Our clinical team treats co-occurring disorders using the integrated dual-diagnosis model — addressing the primary mental health condition and the substance use disorder in the same setting, by the same team, at the same time. The evidence base for integrated treatment is decades deep and clinically unambiguous. Every treatment plan is built and led by our Clinical Director, with medical oversight from our Medical Director.

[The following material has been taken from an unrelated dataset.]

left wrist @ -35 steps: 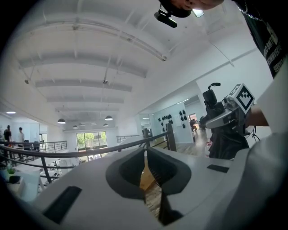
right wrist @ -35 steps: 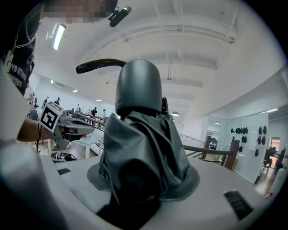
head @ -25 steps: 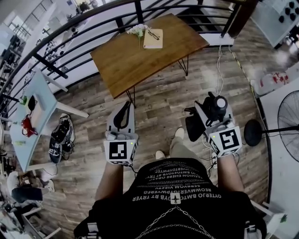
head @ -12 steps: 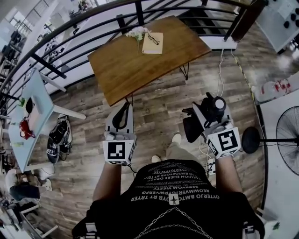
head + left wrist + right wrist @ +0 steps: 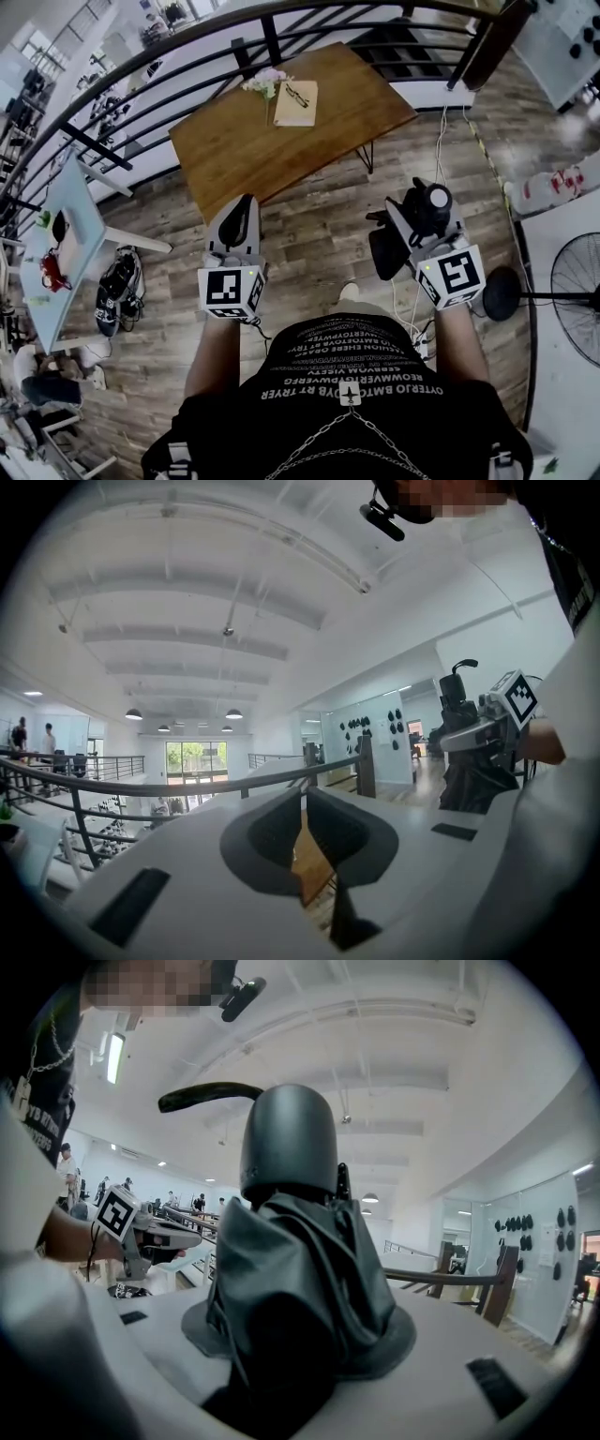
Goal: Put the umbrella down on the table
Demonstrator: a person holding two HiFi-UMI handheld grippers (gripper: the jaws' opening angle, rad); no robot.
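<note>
A folded black umbrella (image 5: 397, 246) with a rounded grey handle cap stands upright in my right gripper (image 5: 419, 217), which is shut on it above the wooden floor, right of the table. In the right gripper view the umbrella (image 5: 295, 1260) fills the space between the jaws. The brown wooden table (image 5: 309, 131) is ahead and to the left. My left gripper (image 5: 237, 225) hovers at the table's near edge. Its jaws are together with nothing between them, and the left gripper view shows the left gripper (image 5: 303, 832) with only a thin slit.
A notebook (image 5: 296, 103) with glasses and a small bunch of flowers (image 5: 262, 82) lie at the table's far side. A black railing (image 5: 141, 70) runs behind it. A fan (image 5: 577, 300) stands at the right, a pale blue table (image 5: 70, 216) and bags (image 5: 117, 291) at the left.
Both grippers have come nearer to the wooden table. The left one has risen to its near edge. The umbrella stays held in the right gripper.
</note>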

Integrated Treatment — The Evidence-Based Approach for Co-Occurring Disorders
The integrated treatment model is the standard of care for co-occurring disorders per SAMHSA, NIDA, and federal clinical practice guidelines. Sequential treatment (treat one, then the other) and parallel treatment (treat both, in separate settings, by different teams) have both been shown to produce significantly worse outcomes than integrated care delivered concurrently by the same clinical team. The clinical reason is straightforward: the two conditions interact, and treatment that addresses only one of them at a time misses the dynamic that actually maintains the pattern.

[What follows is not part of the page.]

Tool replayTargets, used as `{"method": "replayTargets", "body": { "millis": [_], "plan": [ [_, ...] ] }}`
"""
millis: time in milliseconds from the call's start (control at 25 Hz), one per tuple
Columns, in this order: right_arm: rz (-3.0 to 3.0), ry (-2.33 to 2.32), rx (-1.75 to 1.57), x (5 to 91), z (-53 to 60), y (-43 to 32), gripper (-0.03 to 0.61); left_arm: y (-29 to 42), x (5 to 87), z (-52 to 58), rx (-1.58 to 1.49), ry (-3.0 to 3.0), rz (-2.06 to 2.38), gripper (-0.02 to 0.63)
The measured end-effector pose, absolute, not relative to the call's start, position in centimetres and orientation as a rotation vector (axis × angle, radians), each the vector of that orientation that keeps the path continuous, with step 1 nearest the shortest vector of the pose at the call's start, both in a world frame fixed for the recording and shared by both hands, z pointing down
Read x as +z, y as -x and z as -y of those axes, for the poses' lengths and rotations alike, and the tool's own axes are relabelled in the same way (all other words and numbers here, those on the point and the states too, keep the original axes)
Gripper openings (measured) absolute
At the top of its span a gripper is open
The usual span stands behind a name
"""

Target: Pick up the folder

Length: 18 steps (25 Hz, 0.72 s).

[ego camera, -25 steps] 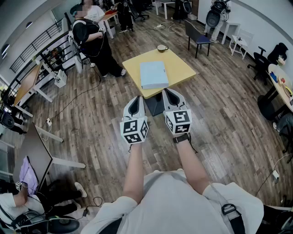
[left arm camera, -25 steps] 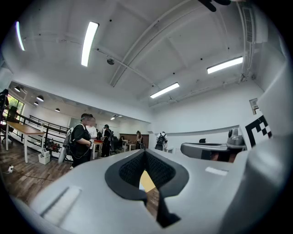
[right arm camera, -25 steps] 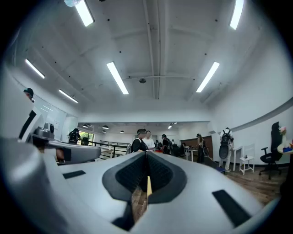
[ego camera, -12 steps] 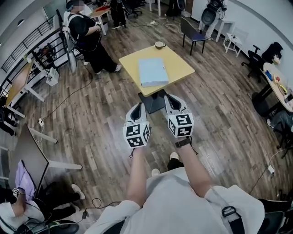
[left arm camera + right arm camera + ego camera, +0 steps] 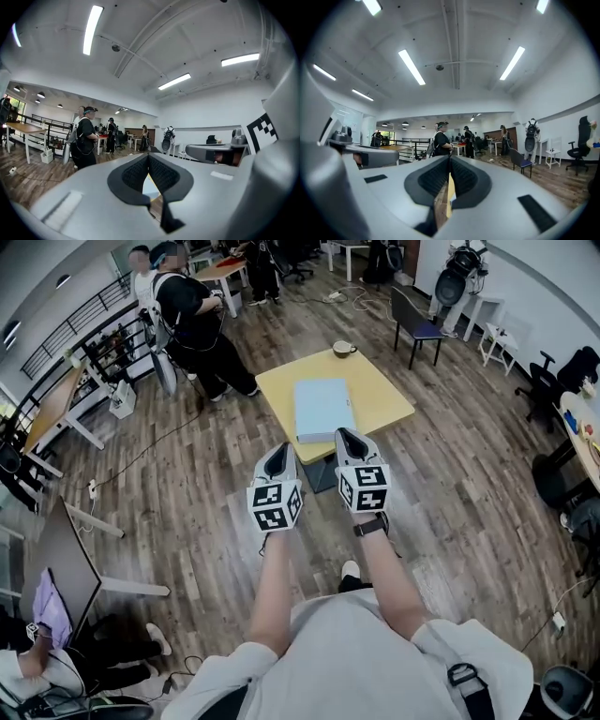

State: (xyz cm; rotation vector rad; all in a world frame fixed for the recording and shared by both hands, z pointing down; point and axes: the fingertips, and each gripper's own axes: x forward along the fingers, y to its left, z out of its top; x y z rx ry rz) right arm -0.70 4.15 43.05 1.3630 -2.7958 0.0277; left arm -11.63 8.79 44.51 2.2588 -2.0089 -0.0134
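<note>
A pale blue folder (image 5: 323, 409) lies flat on a small yellow table (image 5: 384, 390) ahead of me in the head view. My left gripper (image 5: 277, 451) and right gripper (image 5: 349, 435) are held side by side just short of the table's near edge, both shut and empty. The right one's tip overlaps the folder's near corner in the picture; contact cannot be told. In the left gripper view the jaws (image 5: 149, 157) meet at the tips, and a sliver of the folder (image 5: 150, 185) shows through the gap below them. The right gripper view shows its jaws (image 5: 450, 159) meeting too, with table edge below.
A cup (image 5: 343, 349) stands on the table's far corner. A person in black (image 5: 192, 320) stands to the far left by desks. A dark chair (image 5: 417, 326) is behind the table, and a railing (image 5: 84, 343) runs along the left. Wooden floor surrounds the table.
Both grippers have moved forward toward the table, side by side, and now reach its near edge. Their jaws stayed shut. The folder has not moved.
</note>
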Motion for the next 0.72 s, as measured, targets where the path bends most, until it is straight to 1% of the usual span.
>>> {"method": "replayTargets", "body": {
  "millis": [160, 280, 480, 640, 720],
  "plan": [
    [2.907, -1.384, -0.025, 38.7, 2.3, 0.5, 0.017, 11.9, 41.0, -1.9, -0.056, -2.267, 2.081, 0.011],
    [2.939, -1.374, -0.047, 37.7, 5.3, -0.4, 0.017, 11.1, 40.3, 1.7, -0.095, -2.254, 2.095, 0.011],
    [2.784, -1.313, -0.047, 42.3, 10.1, -1.3, 0.017, 10.7, 44.1, 5.7, -0.036, -2.186, 2.081, 0.011],
    [2.787, -1.243, 0.143, 45.1, 13.8, -0.4, 0.017, 11.8, 46.2, 9.0, 0.027, -2.150, 2.075, 0.011],
    [2.785, -1.236, 0.187, 45.9, 16.1, 0.3, 0.017, 12.6, 46.3, 11.3, 0.036, -2.153, 2.073, 0.011]
  ]
}}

Why Residential Treatment Is Right for Co-Occurring Disorders
Outpatient dual-diagnosis care can work for adults with moderate severity, sustained recovery support, and stable living situations. For adults with significant mental health symptoms, active substance use, recent relapse, or living environments where the substance use is reinforced, outpatient treatment is often unsustainable. Our residential program provides a substance-free environment, daily clinical contact, and the immersive intensity to interrupt patterns that have been reinforcing each other for years.
Our Residential Structure
Sacramento Mental Health provides around 30 days of structured residential care for co-occurring conditions, followed by a coordinated step-down to outpatient or virtual dual-diagnosis support. The residential window provides the substance-free environment and clinical structure to address both conditions concurrently, build the relapse-prevention infrastructure, and equip the individual with the integrated toolset they’ll need post-discharge. The residential stay is the inflection point, not the end of treatment.
When Residential Co-Occurring Treatment Is Right for You
Outpatient dual-diagnosis treatment works for many adults with co-occurring conditions, and we recommend it first when the clinical picture supports it. Residential treatment becomes the right next step when the combination of the two conditions has crossed into territory outpatient care can’t safely or effectively manage.

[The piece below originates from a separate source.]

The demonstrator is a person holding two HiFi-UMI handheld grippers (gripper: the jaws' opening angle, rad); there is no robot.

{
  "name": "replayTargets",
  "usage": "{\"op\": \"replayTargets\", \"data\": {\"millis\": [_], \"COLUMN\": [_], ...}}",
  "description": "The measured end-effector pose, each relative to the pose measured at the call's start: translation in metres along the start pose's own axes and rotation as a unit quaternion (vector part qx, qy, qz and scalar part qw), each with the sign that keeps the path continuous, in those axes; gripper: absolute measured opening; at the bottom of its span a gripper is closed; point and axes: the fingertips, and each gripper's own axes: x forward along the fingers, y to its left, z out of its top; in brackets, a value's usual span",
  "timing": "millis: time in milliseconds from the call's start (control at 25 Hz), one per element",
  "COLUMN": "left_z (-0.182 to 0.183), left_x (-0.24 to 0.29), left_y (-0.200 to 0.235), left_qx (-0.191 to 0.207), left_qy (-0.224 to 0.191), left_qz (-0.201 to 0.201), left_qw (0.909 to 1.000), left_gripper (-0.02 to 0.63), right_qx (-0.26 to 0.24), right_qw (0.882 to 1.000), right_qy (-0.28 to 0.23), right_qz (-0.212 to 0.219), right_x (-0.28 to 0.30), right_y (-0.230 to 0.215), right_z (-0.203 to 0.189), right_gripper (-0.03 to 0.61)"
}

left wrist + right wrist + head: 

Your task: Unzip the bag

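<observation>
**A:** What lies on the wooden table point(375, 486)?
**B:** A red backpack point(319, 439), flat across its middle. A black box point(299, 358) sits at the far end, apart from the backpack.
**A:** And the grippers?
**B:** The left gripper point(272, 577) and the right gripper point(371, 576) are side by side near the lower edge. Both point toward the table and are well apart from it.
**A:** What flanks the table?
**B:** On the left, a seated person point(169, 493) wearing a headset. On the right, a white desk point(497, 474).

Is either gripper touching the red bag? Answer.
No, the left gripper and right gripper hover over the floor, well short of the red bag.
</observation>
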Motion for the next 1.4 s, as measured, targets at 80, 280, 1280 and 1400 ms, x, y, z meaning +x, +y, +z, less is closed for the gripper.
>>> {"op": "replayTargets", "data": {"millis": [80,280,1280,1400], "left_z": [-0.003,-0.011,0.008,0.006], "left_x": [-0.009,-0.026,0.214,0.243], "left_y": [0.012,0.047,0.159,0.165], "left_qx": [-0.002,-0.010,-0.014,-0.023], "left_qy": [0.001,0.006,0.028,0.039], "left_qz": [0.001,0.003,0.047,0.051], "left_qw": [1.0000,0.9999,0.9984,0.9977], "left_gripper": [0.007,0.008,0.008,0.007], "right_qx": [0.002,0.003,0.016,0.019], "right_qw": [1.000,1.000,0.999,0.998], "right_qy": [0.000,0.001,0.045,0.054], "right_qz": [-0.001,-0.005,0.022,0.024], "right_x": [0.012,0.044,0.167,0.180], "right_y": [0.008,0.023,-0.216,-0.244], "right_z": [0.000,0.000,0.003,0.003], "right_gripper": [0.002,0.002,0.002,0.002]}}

- Active substance use complicating treatment of a primary mental health condition
- Mental health symptoms severe enough that outpatient dual-diagnosis work isn’t sustainable
- Recent relapse after outpatient dual-diagnosis treatment
- Living environment where substance use is reinforced or recovery isn’t supported
- Need for diagnostic clarity — which condition is driving which
- Suicidality or self-harm in the context of active substance use
Adults requiring medical detoxification are connected to a partnering detox provider before admission. We do not provide detox or standalone substance use treatment.
What to Expect — Your First 30 Days
A typical residential stay at Sacramento Mental Health unfolds in phases. The schedule adapts to each person, but the structure is consistent — beginning with assessment and stabilization, moving through integrated treatment of both conditions concurrently, and ending with discharge planning that connects each person to outpatient or virtual dual-diagnosis support for the months ahead.
Day 1 — Comprehensive assessment and intake. Clinical evaluation, psychiatric history, substance use history, medication review, safety assessment, and a treatment plan tailored to the specific dual-diagnosis presentation.
Days 1-3 — Stabilization and orientation. Settling into the residential environment, initial medication evaluation, meeting the clinical team, and beginning structured daily programming.
Week 1 — Foundation. Psychoeducation about the dual-diagnosis pattern, motivational and relapse-prevention foundations, and clinical work beginning on the primary mental health condition.
Weeks 2-3 — Integrated treatment. Sustained concurrent therapy on both the mental health condition and the substance use pattern, with medication management for both as the clinical picture clarifies.
Week 4 — Step-down planning and transition. Coordinating outpatient dual-diagnosis care with another organization, equipping the individual and family with an integrated relapse-prevention plan and the structure to sustain recovery after discharge.